What is expected =
One range is to be output from the listing below, exactly as written: the line with "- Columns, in" to the line with "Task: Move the", both kept.

Data for analysis =

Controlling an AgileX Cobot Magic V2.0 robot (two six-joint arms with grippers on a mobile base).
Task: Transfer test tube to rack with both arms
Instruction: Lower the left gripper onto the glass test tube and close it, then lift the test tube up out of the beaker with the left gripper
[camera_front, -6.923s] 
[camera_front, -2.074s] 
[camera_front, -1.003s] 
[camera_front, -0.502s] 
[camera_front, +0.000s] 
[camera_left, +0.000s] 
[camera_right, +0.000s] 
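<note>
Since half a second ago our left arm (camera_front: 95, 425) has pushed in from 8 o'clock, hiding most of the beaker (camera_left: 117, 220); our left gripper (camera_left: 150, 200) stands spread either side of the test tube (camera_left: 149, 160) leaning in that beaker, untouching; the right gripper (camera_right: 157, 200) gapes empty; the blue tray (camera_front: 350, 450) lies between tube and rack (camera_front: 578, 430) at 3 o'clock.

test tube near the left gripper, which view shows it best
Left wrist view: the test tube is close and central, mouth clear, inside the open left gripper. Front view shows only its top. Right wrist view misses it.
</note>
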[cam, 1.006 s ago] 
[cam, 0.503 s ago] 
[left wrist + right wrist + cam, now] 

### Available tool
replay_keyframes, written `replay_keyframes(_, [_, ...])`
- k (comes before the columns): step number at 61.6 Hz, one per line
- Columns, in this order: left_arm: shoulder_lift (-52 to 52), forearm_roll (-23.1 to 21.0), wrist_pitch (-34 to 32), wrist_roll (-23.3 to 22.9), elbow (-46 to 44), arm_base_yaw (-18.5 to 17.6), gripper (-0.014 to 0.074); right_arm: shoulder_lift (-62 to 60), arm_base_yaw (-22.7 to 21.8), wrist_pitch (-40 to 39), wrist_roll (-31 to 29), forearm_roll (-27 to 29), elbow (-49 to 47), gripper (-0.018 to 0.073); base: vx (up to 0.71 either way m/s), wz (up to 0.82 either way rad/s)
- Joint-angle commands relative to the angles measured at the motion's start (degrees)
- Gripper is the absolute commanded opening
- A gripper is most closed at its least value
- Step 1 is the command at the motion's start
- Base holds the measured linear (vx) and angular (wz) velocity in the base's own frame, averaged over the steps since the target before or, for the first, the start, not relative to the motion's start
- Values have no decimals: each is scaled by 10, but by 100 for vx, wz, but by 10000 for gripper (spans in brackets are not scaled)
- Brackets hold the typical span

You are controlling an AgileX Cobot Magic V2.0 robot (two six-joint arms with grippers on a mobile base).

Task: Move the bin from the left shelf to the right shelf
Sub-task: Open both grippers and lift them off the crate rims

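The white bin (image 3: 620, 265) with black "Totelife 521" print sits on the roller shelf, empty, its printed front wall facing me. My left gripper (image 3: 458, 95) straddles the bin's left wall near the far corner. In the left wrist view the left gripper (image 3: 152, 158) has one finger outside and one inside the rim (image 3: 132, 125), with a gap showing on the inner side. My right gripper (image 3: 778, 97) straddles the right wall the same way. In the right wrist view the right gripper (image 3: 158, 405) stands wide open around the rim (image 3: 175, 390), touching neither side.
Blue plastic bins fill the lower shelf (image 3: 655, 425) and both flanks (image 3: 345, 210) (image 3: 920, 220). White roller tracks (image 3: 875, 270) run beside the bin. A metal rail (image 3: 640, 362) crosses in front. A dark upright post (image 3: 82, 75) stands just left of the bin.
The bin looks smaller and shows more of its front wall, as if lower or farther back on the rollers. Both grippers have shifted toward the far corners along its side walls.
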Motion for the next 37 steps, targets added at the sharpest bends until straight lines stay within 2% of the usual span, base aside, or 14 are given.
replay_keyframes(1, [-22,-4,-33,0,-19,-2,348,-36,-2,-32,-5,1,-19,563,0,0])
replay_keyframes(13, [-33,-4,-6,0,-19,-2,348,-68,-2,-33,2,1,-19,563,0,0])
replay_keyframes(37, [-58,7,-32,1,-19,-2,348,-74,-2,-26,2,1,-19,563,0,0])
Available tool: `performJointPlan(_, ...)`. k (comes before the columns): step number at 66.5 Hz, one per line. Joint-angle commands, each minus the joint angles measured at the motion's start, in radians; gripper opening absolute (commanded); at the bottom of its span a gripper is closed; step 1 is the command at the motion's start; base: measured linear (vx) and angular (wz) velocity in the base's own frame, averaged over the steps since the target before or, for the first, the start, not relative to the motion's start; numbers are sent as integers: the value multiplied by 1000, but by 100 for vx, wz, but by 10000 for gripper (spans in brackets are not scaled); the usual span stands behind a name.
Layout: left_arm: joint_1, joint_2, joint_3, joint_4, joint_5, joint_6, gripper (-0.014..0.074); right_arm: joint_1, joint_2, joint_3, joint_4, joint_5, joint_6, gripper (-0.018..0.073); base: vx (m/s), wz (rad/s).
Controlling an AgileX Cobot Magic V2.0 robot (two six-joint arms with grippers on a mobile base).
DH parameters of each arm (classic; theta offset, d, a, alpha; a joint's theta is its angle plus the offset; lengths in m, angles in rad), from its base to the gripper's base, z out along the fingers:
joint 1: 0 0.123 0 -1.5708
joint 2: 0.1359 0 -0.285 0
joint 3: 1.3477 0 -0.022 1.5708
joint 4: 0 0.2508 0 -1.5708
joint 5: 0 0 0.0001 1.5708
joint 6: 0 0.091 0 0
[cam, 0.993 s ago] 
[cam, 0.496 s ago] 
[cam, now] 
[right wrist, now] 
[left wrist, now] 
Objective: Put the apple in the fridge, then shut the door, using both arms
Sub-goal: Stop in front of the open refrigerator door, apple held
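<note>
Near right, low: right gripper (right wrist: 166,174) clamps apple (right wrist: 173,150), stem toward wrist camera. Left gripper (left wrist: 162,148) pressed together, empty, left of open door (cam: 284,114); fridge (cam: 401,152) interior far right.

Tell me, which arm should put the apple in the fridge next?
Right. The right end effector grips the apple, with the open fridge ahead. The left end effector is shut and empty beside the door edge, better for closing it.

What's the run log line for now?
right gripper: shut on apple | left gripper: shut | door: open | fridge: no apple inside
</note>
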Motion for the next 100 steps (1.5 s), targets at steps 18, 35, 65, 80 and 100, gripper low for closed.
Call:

Solved exercise =
- Columns, in this order: left_arm: shoulder_lift (-52 to 52), forearm_roll (-23.1 to 21.0), wrist_pitch (-34 to 32), wrist_roll (-23.3 to 22.9), elbow (-46 to 44), arm_base_yaw (-18.5 to 17.6), gripper (-0.014 to 0.074); right_arm: shoulder_lift (-62 to 60), arm_base_yaw (-22.7 to 21.8), wrist_pitch (-40 to 39), wrist_roll (-31 to 29), forearm_roll (-27 to 29), elbow (-49 to 47), gripper (-0.018 to 0.073); base: vx (up to 0.71 either way m/s), wz (up to 0.82 either way rad/s)
- Joint-angle commands relative to the angles measured at the motion's start (degrees)
- Gripper is the absolute commanded opening
- A gripper is most closed at its least value
- Step 1 is the command at the motion's start
- Base holds the measured linear (vx) and angular (wz) velocity in the base's own frame, averaged over the steps since the target before or, for the first, the start, not relative to the motion's start
- Values have no decimals: each is scaled by 10, but by 100 for vx, wz, but by 10000 for gripper (spans in brackets are not scaled)
- Brackets hold the typical span

You are controlling an AgileX Cobot Magic V2.0 robot (two six-joint arms with grippers on a mobile base).

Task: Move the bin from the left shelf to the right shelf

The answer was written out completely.